• Task prompt: Using the data below, return word for word every line from the one holding "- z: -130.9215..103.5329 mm" down to the one holding "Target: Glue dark". Leave pictures out.

• Data to process:
================
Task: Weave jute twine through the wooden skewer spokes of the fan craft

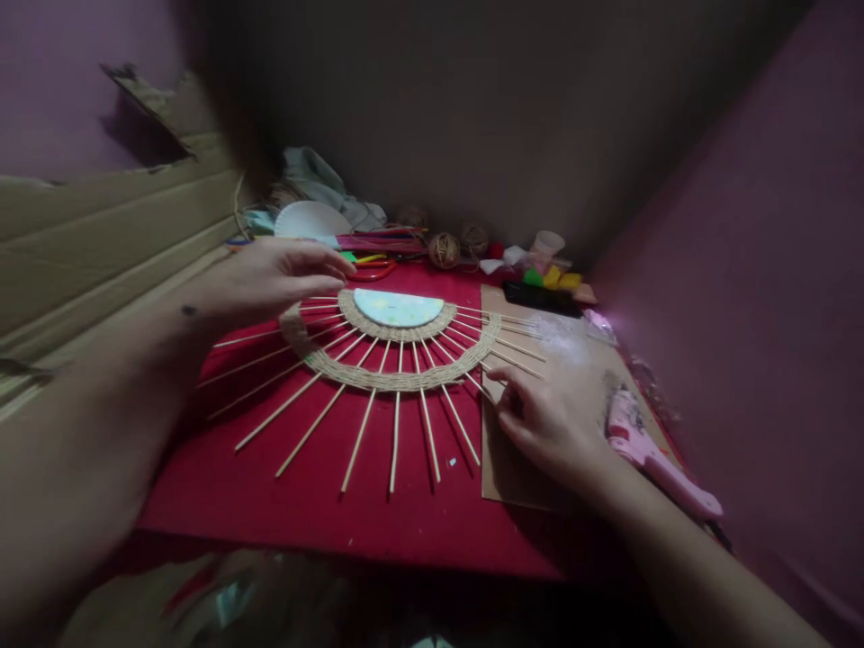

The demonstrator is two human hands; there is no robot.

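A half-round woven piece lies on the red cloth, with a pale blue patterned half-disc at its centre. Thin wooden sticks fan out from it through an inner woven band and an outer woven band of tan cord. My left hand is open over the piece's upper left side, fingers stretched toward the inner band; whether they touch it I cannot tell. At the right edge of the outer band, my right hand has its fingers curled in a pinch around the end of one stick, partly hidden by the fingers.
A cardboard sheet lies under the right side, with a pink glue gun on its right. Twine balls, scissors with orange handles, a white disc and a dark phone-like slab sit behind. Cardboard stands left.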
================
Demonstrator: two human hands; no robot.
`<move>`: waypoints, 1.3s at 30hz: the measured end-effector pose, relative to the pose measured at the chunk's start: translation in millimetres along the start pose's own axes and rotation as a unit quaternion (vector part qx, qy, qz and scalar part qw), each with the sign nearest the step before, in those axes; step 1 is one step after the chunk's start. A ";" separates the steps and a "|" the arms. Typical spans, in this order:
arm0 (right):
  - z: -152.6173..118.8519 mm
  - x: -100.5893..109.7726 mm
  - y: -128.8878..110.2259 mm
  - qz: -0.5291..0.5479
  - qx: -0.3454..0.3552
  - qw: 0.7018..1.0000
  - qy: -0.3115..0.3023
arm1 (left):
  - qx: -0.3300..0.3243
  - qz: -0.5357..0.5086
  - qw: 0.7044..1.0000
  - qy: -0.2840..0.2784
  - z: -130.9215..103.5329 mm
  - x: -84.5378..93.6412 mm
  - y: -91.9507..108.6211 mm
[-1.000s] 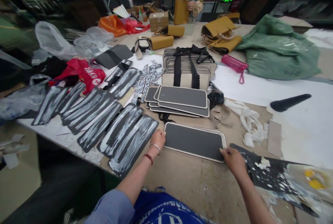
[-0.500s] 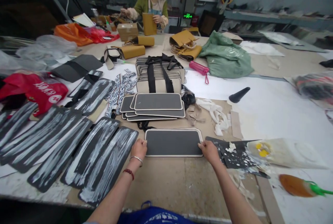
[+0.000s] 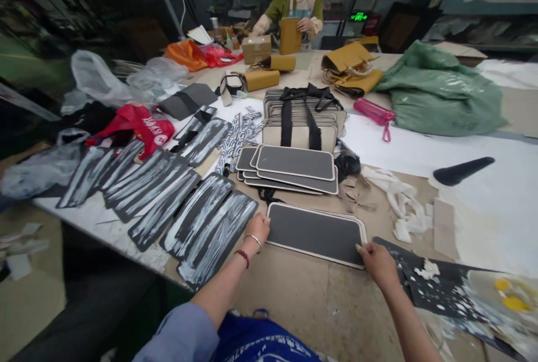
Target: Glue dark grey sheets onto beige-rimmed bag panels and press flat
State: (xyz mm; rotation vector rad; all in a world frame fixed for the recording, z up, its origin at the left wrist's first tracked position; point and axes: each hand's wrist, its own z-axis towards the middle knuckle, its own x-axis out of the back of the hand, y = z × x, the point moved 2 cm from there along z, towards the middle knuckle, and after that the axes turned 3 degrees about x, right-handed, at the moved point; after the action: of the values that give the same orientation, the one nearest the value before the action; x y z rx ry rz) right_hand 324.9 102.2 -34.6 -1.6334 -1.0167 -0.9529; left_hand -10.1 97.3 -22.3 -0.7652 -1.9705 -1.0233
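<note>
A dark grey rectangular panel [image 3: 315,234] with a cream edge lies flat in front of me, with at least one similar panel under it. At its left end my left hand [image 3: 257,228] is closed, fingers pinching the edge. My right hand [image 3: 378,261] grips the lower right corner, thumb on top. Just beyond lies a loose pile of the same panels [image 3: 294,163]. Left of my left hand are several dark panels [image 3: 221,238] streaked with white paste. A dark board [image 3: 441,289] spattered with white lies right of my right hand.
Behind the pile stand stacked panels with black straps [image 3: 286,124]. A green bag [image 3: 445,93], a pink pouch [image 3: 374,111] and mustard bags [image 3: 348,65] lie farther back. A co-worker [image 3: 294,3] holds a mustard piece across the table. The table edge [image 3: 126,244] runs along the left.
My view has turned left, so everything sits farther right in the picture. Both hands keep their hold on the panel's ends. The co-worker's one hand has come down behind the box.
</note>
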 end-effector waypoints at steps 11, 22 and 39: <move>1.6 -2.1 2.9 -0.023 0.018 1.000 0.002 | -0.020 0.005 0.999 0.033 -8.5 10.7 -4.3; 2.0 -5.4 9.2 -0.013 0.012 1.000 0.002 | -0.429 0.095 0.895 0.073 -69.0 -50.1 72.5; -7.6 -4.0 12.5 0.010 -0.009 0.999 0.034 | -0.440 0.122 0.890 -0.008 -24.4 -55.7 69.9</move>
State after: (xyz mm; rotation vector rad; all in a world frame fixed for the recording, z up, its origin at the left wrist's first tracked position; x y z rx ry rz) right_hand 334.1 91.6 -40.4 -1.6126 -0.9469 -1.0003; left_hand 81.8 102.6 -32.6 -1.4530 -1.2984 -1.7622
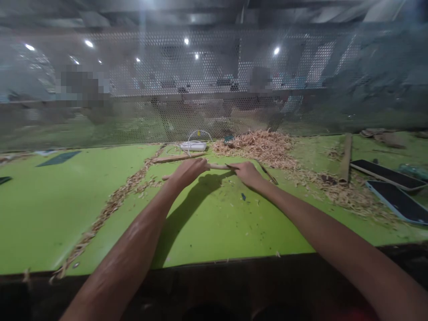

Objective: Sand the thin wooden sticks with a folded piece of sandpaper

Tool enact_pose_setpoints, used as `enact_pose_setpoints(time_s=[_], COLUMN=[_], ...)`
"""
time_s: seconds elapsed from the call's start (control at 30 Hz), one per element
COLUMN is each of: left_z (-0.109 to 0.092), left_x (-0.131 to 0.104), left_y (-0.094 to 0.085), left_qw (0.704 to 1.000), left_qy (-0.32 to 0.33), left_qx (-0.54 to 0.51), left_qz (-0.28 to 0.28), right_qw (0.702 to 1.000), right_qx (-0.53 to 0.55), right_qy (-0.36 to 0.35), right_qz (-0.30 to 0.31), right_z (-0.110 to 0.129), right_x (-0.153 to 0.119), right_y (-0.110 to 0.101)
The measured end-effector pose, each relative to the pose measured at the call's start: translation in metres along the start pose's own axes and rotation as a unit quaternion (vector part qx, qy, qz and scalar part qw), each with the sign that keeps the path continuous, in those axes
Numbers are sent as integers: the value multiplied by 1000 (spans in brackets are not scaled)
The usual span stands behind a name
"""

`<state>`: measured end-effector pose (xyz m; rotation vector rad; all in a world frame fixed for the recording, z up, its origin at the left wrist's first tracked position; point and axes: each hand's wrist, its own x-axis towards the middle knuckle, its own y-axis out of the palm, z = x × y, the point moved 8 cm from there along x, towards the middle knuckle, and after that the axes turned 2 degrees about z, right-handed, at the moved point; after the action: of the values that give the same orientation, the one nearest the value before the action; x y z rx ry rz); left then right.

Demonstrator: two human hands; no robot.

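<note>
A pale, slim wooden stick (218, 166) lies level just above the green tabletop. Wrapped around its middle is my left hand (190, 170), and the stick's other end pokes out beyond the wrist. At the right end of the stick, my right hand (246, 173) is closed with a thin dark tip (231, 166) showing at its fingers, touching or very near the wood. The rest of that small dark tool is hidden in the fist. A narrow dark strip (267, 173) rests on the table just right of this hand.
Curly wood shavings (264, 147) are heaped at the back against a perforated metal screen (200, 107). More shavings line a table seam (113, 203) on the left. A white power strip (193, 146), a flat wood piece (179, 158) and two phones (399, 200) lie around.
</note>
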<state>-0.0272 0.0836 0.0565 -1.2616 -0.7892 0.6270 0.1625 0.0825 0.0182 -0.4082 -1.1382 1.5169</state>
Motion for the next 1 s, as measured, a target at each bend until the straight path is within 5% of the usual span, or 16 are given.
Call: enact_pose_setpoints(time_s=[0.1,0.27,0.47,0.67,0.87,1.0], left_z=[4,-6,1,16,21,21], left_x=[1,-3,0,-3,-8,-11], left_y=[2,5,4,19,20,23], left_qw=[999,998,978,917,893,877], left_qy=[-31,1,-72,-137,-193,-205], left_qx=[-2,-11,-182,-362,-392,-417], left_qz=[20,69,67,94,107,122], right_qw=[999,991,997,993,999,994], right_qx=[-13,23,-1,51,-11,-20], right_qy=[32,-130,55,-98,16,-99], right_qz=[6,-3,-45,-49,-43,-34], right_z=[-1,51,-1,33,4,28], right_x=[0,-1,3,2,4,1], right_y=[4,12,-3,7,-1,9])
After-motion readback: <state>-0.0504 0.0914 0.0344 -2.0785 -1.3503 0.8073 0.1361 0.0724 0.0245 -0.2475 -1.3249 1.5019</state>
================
• Written answer:
  - z: -130.9215..103.5329 mm
  - x: -84.5378..93.6412 mm
  - y: -91.9507..108.6211 mm
[-1.000s] 
[-0.500s] 
[+0.000s] 
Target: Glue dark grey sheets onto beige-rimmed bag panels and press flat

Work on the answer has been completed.